═══ EXTRACTED RECORDS ═══
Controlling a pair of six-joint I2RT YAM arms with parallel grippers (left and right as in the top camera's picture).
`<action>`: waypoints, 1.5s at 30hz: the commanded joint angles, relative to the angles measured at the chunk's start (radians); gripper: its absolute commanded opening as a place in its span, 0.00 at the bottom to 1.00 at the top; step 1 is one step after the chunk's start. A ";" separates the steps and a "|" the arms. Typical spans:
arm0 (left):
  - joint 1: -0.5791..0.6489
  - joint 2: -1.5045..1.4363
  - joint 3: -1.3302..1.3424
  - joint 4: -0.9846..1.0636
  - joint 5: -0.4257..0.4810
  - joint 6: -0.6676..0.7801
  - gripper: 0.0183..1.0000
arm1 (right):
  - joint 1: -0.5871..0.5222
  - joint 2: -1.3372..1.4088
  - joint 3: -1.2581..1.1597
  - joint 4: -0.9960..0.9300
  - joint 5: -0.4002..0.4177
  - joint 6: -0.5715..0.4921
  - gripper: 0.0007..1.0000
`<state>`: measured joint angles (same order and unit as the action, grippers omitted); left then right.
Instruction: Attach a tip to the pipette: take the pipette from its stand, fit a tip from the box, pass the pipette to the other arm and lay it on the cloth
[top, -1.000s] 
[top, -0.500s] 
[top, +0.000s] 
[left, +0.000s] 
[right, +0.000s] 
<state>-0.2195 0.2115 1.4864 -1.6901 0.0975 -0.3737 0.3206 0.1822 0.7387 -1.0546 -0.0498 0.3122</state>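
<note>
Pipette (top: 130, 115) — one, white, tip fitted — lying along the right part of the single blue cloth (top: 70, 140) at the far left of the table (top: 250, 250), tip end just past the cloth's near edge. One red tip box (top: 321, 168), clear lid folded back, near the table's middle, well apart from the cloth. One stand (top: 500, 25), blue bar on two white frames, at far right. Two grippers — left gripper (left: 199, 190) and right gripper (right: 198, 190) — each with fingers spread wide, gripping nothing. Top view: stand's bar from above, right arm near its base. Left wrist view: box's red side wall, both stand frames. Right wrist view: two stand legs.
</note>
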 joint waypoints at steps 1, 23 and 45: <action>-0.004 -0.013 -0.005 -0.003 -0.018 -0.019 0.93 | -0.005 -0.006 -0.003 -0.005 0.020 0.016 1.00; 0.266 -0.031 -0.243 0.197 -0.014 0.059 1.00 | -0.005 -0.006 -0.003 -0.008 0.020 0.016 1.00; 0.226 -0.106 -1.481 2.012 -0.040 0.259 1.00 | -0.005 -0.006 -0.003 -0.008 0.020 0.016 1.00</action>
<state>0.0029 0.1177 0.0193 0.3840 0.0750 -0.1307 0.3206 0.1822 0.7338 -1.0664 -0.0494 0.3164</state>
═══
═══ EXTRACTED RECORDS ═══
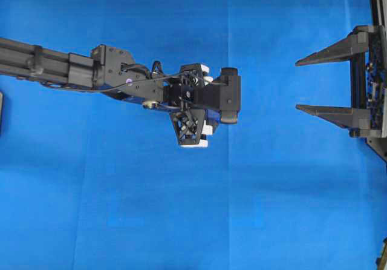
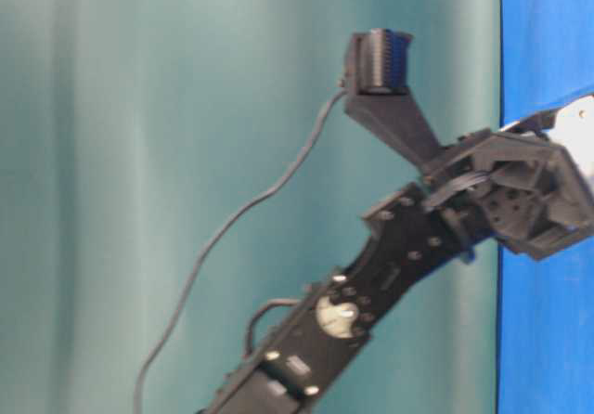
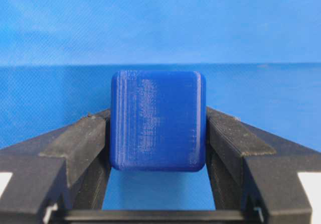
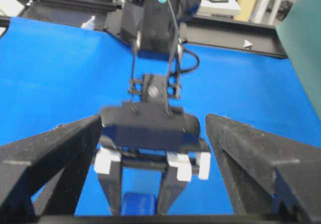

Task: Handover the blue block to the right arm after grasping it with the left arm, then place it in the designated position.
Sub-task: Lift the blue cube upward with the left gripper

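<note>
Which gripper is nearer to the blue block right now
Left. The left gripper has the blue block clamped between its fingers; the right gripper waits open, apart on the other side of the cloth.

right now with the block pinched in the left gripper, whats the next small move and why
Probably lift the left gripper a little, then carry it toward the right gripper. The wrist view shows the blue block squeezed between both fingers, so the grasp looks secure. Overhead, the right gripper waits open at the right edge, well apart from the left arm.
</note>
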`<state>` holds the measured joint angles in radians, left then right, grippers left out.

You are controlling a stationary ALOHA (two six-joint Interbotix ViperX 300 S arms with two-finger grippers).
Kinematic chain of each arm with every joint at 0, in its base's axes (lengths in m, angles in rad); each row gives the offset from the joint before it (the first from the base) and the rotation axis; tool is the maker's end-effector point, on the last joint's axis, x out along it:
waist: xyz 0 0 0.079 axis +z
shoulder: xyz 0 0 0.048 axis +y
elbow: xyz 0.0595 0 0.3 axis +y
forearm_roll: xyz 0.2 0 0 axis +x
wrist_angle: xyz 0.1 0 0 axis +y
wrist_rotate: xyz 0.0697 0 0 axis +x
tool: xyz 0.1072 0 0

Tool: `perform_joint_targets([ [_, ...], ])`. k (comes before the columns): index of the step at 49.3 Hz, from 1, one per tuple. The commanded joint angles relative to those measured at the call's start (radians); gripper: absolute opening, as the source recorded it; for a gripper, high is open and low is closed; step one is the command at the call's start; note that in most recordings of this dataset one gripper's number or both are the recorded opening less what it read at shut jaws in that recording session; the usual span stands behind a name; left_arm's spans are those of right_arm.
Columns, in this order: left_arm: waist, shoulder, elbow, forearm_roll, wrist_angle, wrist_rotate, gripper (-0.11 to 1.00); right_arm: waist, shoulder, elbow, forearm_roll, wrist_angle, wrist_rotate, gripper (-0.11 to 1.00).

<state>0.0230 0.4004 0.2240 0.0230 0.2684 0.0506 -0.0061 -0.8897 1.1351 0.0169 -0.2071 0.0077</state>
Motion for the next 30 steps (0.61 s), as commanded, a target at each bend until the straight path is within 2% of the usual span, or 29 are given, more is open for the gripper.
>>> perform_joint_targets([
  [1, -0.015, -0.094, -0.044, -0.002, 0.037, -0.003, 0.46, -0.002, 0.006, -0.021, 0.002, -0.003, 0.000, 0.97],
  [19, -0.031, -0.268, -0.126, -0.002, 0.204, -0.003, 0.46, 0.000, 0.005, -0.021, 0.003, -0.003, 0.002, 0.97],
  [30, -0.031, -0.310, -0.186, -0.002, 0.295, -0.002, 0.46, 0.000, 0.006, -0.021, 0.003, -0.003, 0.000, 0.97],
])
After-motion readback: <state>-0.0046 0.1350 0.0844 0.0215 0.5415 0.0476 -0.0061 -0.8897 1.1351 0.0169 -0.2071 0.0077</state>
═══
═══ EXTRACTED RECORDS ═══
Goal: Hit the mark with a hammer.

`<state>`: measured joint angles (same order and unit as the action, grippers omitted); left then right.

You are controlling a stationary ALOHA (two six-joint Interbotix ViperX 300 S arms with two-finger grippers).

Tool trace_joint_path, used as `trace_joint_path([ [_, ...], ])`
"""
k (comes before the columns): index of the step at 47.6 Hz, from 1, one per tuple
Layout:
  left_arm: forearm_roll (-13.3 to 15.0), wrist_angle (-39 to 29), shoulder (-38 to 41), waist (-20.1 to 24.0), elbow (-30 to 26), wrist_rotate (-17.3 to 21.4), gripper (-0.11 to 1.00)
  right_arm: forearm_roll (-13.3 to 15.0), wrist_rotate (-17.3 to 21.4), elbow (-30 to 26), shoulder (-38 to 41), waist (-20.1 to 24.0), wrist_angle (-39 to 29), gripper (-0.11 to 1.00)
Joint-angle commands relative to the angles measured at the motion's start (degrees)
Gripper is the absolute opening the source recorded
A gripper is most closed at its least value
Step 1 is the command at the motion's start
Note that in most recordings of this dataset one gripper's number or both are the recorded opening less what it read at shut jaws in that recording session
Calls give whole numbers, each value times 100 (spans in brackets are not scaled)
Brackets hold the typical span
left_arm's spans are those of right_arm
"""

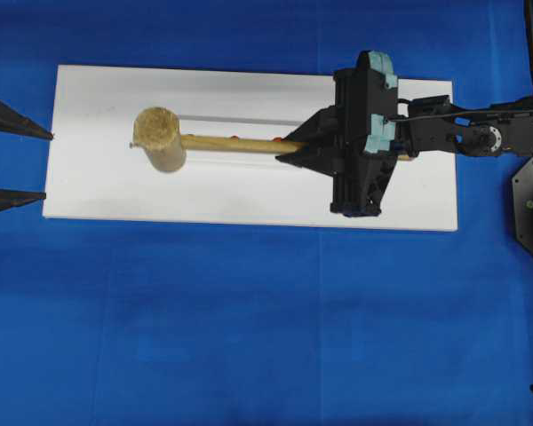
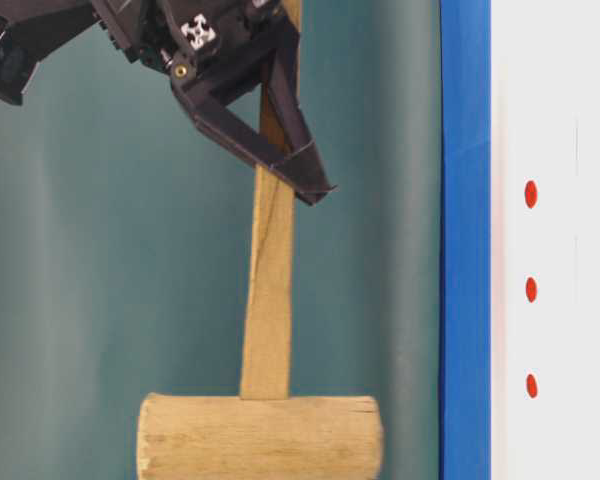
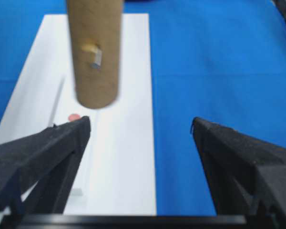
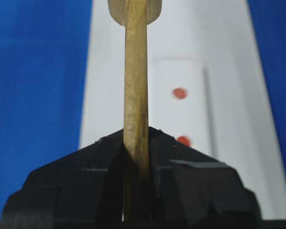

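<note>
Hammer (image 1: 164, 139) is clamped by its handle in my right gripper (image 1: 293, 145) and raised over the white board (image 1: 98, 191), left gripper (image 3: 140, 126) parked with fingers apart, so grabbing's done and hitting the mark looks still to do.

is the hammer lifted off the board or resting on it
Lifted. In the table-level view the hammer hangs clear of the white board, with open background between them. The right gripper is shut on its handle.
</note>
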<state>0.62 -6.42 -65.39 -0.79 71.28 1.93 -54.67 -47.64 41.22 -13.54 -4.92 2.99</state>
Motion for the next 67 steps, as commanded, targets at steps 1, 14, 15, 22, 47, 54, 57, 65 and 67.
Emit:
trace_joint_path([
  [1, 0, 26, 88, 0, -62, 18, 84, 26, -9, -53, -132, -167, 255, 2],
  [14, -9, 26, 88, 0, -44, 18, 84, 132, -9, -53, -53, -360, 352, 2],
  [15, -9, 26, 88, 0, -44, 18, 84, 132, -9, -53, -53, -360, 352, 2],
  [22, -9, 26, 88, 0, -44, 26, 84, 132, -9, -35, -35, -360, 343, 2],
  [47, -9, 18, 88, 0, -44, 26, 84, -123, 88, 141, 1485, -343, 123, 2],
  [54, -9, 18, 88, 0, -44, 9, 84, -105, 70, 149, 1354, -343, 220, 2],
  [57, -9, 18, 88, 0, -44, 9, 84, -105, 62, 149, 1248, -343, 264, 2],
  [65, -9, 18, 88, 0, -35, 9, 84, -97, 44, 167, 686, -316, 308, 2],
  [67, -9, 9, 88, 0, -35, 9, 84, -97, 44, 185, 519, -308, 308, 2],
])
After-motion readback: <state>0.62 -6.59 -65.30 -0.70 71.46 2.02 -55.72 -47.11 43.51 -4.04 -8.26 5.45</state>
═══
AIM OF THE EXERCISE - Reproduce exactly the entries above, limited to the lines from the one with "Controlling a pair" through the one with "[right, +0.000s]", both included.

SOLUTION FOR THIS TASK -
Controlling a pair of six-joint I2RT YAM arms with parallel grippers (left and right as in the top camera's picture).
`<action>`: waypoints, 1.5s at 30hz: the commanded joint angles, relative to the angles measured at the chunk's start (radians); gripper: its absolute commanded opening as a place in its span, 0.00 at the bottom to 1.00 at the top; step 1 is one step after the chunk's start. A ";" separates the steps and a "|" the arms. Typical spans:
arm0 (left):
  - joint 1: -0.5791..0.6489
  - joint 2: -1.5045..1.4363
  - joint 3: -1.3302..1.3424
  - joint 4: -0.9846..1.0636
  - joint 5: -0.4257..0.4810
  - joint 6: -0.6676..0.7801
  - gripper: 0.0183..1.0000
arm1 (right):
  - joint 1: -0.5871..0.5222
  - joint 2: -1.3372..1.4088
  - joint 3: -1.2581..1.1597
  - joint 4: -0.9960..0.9300
  - joint 5: -0.4002..0.4177
  - joint 6: -0.5715..0.4921
  - gripper: 0.0007..1.0000
`<state>`: measured joint angles (same order and unit as the action, grippers omitted); left then right.
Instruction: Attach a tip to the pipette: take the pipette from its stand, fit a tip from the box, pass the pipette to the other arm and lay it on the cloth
[top, -1.000s] 
[top, -0.500s] 
[top, +0.000s] 
[left, +0.000s] 
[right, +0.000s] 

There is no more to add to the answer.